A long and sympathetic Stephane Imbert takes the space in a solo of outstretched limbs and clear lines. As I remember him from his years of elegant dancing for Odile Duboc, Imbert's execution of movement is relaxed and neat, and although still enjoyable to watch, he would have been put to better use if he had been given more memorable material to work with.

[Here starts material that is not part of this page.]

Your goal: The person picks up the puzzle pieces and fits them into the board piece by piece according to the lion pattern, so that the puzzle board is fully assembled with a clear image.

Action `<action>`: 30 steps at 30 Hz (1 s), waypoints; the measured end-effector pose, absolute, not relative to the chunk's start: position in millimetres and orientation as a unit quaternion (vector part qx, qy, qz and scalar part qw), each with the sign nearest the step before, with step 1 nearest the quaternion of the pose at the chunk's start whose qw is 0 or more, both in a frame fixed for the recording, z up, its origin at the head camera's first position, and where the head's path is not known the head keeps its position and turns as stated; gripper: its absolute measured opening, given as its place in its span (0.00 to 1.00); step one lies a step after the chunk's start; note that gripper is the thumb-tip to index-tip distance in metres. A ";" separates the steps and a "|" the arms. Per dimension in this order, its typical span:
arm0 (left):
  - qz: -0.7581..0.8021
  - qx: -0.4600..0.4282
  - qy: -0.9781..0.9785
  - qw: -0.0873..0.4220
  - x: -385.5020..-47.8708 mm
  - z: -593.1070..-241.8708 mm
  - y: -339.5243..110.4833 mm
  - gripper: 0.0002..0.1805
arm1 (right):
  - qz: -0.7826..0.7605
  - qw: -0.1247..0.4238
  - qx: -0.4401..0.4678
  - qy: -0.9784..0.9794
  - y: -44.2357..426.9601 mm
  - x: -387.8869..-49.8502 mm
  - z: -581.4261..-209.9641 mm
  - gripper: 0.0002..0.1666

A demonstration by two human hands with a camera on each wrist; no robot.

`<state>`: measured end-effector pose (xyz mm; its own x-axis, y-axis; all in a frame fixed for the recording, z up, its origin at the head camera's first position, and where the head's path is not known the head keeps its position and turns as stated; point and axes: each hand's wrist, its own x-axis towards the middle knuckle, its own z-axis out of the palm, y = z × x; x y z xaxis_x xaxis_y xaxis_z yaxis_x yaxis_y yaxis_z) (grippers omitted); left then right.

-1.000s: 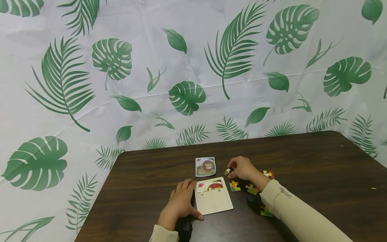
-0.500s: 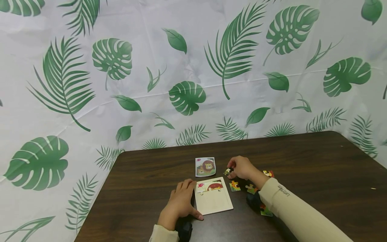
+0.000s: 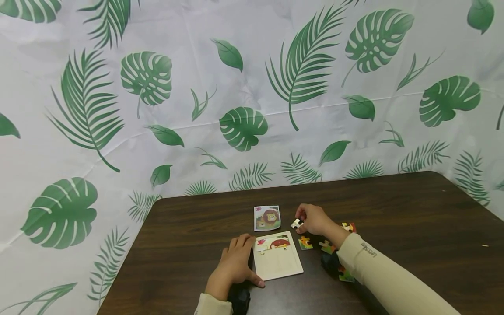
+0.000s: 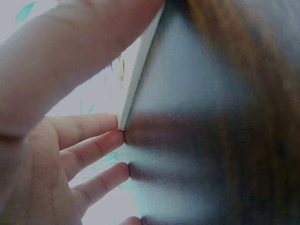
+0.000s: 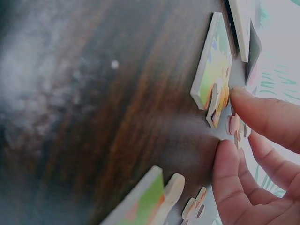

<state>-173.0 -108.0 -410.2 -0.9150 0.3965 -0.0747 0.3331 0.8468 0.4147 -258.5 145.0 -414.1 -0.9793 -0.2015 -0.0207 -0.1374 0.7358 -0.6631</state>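
In the head view my left hand [image 3: 235, 262] rests along the left side of a square wooden puzzle board [image 3: 280, 264]. Its thumb lies at the near corner, and the left wrist view shows the fingers spread, with fingertips at the board's edge. A top row of puzzle pieces [image 3: 278, 243] is set in the board. Right of the picture card, my right hand [image 3: 313, 218] pinches a jigsaw piece [image 3: 296, 223] between thumb and fingers. The right wrist view shows that piece [image 5: 236, 125] partly hidden by the fingers.
A lion picture card [image 3: 267, 218] lies behind the board on the dark wooden table [image 3: 189, 236]. Loose pieces lie near the right hand: an orange one [image 3: 305, 243], a green one [image 3: 327, 246], a red one [image 3: 348, 227] and another [image 3: 346, 275] beside the sleeve.
The piece in my right hand has changed its tilt and now looks paler. Both hands stay in nearly the same places, while the head view has shifted slightly.
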 end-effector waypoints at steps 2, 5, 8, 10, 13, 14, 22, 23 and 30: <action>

A duet in which one of the dancers is a human puppet squeaking out disparate sounds and short segments of song as a result of being manipulated by another dancer provokes giggles and laughter from the audience. The puppet dancer, at the mercy of a force not within his control, takes off solo in what seems like awkward and bound sweeping gestures. Because bound and awkward are usually banned from gracious dancing, I welcome their inclusion in the palette. A curly-haired female singer dives into "Magdalena," a song in Spanish -- "tan adorable como una reina" (as adorable as a queen.) Later, the same woman (the program did not specify which performers gave which songs) delivers a frenetic Beatles medley, moving around like an impatient child on a red piano bench, jumping from one phrase of a song to another. Watching and listening to her -- working like a dog as we all live in a sky full of diamonds -- I am made aware of how many of these songs I know and how familiar they are. Indeed, I think this was part of Appaix's intent -- to open an album full of references to songs in the collective memory of popular modern western society. Even if you don't speak Spanish you can probably complete the second word to the refrain Besame, besame mucho. The songs include "Die Ballade com ertrunkenen Madchen" (Brecht-Weill), "Rimes" (Nougaro-Romano), "Mi Magdalena" (Bojalil,) "Sabor a mi" (Carrillo,) a cha-cha-cha, and even bits and pieces of Bob Marley's "Get up, Stand up."

Humor runs through the piece, exemplified in a game of charades being drawn out as a slowpoke guesser fails to see that the answer is "El Zorro." Like high school buddy pictures, the screen is now used to project frozen instant images of the cast fighting over a microphone. We can see the live performers in profile. But simultaneous broadcasting is old hat in the contemporary dance scene and at the end of the day I can't seem to find the choreography. I know it's there but it doesn't do much, as if it were the neglected child of the production. Unfortunately, this is what seems to often happen when you have a choice of color marley.